Thanks! I'll reply to this with a v12.1 patch so as to not unnessecarily resend 
the whole series.

> 
>> ---
>> Changes in v12:
>>  - s/pci_rwlock/pci_lock/ in commit message
>>  - expand comment about scope of pci_lock in sched.h
>>  - in vpci_{read,write}, if hwdom is trying to access a device assigned
>>    to dom_xen, holding hwdom->pci_lock is sufficient (no need to hold
>>    dom_xen->pci_lock)
>>  - reintroduce ASSERT in vmx_pi_update_irte()
>>  - reintroduce ASSERT in __pci_enable_msi{x}()

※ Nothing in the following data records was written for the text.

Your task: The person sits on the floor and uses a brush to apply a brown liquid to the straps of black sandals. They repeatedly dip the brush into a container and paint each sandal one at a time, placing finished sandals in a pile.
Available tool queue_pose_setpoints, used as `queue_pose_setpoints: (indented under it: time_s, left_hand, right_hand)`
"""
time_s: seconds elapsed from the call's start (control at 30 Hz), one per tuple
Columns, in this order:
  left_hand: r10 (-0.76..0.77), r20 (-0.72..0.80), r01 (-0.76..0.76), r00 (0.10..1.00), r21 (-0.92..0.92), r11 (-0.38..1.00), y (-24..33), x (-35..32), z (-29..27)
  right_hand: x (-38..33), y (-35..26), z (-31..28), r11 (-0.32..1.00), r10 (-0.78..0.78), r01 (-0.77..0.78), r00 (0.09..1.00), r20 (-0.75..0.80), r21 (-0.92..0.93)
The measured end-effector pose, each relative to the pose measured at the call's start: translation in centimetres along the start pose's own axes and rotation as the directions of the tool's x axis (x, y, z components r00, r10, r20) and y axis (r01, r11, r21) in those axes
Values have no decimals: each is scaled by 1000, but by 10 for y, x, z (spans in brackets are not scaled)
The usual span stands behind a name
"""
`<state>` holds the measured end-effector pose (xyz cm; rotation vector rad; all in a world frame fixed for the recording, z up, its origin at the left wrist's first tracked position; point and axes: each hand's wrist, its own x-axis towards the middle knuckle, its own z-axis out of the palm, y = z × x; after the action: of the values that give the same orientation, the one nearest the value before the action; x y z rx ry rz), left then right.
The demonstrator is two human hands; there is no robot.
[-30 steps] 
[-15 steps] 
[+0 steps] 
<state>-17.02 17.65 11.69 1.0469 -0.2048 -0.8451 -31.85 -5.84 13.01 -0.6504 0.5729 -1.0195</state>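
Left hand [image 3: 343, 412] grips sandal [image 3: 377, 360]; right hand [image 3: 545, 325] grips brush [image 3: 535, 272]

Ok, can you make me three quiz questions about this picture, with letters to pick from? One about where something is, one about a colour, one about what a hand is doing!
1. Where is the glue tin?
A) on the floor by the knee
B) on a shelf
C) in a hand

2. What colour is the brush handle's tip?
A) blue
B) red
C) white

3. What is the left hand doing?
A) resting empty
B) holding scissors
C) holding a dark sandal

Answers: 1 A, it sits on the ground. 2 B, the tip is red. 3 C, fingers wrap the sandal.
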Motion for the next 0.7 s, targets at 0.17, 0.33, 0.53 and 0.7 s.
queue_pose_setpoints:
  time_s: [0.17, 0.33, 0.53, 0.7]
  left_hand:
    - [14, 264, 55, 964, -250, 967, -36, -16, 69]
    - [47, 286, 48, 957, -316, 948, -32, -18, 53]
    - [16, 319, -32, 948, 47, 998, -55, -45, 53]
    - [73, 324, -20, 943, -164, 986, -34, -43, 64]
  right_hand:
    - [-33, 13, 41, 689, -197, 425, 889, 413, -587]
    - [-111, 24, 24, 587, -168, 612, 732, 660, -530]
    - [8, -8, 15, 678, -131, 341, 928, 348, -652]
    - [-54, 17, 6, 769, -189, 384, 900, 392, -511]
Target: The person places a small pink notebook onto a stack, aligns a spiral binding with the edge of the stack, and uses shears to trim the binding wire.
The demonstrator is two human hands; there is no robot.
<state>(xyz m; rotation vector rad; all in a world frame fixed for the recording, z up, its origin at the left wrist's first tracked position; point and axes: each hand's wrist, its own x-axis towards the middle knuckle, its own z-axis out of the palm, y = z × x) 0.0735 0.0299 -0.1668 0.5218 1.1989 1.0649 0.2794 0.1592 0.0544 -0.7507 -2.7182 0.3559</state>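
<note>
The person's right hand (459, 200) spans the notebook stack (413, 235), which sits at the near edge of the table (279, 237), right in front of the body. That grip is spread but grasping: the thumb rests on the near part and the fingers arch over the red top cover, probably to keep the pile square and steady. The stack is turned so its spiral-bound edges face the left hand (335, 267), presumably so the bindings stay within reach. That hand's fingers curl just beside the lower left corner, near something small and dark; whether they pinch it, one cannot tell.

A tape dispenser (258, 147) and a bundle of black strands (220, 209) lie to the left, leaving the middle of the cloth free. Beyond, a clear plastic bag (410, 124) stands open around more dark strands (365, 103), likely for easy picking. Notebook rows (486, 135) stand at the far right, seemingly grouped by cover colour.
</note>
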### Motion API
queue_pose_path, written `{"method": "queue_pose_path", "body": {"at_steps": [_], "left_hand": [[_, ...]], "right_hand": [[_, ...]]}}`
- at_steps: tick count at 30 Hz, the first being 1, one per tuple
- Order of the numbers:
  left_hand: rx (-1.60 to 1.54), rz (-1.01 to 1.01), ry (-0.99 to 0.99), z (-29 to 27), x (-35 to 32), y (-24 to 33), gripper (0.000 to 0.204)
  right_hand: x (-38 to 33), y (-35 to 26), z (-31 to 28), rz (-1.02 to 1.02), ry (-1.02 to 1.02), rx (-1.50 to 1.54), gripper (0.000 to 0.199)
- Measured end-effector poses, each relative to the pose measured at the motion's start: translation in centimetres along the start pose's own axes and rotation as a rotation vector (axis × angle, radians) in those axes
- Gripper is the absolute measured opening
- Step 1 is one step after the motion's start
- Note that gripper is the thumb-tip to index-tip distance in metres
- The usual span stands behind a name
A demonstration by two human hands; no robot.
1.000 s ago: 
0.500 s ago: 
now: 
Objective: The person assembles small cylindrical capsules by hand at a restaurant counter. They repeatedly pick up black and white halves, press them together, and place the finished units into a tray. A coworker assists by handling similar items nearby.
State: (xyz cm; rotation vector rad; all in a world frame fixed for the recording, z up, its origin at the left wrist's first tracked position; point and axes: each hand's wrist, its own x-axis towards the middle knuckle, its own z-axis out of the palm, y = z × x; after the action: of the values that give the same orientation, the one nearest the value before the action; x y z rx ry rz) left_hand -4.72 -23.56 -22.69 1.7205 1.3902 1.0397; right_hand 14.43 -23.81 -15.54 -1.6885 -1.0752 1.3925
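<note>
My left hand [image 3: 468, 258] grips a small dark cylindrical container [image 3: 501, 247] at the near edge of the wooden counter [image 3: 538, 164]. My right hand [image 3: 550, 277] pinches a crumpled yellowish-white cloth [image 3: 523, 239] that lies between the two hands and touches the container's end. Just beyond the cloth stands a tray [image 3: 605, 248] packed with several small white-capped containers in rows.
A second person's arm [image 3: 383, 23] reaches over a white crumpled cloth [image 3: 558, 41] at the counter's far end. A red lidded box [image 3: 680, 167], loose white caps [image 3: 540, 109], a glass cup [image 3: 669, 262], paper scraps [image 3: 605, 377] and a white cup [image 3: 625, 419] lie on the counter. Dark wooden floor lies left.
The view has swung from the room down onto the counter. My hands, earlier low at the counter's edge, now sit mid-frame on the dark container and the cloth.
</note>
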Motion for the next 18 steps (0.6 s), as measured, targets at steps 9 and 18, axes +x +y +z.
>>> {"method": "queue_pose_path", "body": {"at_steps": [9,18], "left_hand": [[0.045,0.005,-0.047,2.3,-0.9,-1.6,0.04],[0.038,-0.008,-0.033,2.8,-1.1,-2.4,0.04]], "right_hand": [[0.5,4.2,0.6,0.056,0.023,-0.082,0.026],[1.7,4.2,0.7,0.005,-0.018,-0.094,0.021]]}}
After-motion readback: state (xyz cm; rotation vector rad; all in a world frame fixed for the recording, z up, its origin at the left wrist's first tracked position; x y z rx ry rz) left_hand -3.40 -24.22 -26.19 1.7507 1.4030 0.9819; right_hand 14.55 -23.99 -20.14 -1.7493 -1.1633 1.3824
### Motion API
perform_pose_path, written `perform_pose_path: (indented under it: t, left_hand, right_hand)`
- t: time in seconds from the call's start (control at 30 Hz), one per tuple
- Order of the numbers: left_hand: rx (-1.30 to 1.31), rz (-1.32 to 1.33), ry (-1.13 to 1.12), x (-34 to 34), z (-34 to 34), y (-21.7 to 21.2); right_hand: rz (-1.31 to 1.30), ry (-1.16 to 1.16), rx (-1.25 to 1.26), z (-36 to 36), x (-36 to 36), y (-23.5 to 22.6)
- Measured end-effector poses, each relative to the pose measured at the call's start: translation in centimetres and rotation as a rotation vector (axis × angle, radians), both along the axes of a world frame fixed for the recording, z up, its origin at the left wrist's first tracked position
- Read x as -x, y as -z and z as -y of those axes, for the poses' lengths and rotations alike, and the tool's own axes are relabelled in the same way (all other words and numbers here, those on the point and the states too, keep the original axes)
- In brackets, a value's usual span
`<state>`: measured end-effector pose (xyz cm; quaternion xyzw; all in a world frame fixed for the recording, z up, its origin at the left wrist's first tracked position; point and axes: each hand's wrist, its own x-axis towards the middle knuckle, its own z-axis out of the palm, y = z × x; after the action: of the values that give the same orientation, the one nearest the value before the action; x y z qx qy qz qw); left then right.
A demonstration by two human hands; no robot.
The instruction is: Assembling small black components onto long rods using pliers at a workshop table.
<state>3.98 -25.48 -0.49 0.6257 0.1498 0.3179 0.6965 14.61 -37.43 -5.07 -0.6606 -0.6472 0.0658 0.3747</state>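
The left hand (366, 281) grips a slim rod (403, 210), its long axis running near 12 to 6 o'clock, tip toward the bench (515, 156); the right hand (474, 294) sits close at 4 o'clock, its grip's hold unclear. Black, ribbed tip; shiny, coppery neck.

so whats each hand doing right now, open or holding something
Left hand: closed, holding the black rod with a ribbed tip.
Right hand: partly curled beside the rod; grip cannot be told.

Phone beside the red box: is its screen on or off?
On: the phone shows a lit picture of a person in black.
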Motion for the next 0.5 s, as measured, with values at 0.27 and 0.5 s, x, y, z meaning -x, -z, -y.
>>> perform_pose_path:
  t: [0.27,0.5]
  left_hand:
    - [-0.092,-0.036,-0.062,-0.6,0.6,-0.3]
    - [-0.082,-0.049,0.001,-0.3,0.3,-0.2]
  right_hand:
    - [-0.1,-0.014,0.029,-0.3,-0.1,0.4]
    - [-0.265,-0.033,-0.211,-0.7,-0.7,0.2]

>>  - delete note 6. in commit message about removing ASSERTs since we have
>>    reintroduced them
>>
>> Changes in v11:
>>  - Fixed commit message regarding possible spinlocks
>>  - Removed parameter from allocate_and_map_msi_pirq(), which was added
>>  in the prev version. Now we are taking pcidevs_lock in
>>  physdev_map_pirq()
>>  - Returned ASSERT to pci_enable_msi
>>  - Fixed case when we took read lock instead of write one
>>  - Fixed label indentation
>>
>> Changes in v10:
>>  - Moved printk pas locked area
>>  - Returned back ASSERTs
>>  - Added new parameter to allocate_and_map_msi_pirq() so it knows if
>>  it should take the global pci lock
>>  - Added comment about possible improvement in vpci_write
>>  - Changed ASSERT(rw_is_locked()) to rw_is_write_locked() in
>>    appropriate places
>>  - Renamed release_domain_locks() to release_domain_write_locks()
>>  - moved domain_done label in vpci_dump_msi() to correct place
>> Changes in v9:
>>  - extended locked region to protect vpci_remove_device and
>>    vpci_add_handlers() calls
>>  - vpci_write() takes lock in the write mode to protect
>>    potential call to modify_bars()
>>  - renamed lock releasing function
>>  - removed ASSERT()s from msi code
>>  - added trylock in vpci_dump_msi
>>
>> Changes in v8:
>>  - changed d->vpci_lock to d->pci_lock
>>  - introducing d->pci_lock in a separate patch
>>  - extended locked region in vpci_process_pending
>>  - removed pcidevs_lockis vpci_dump_msi()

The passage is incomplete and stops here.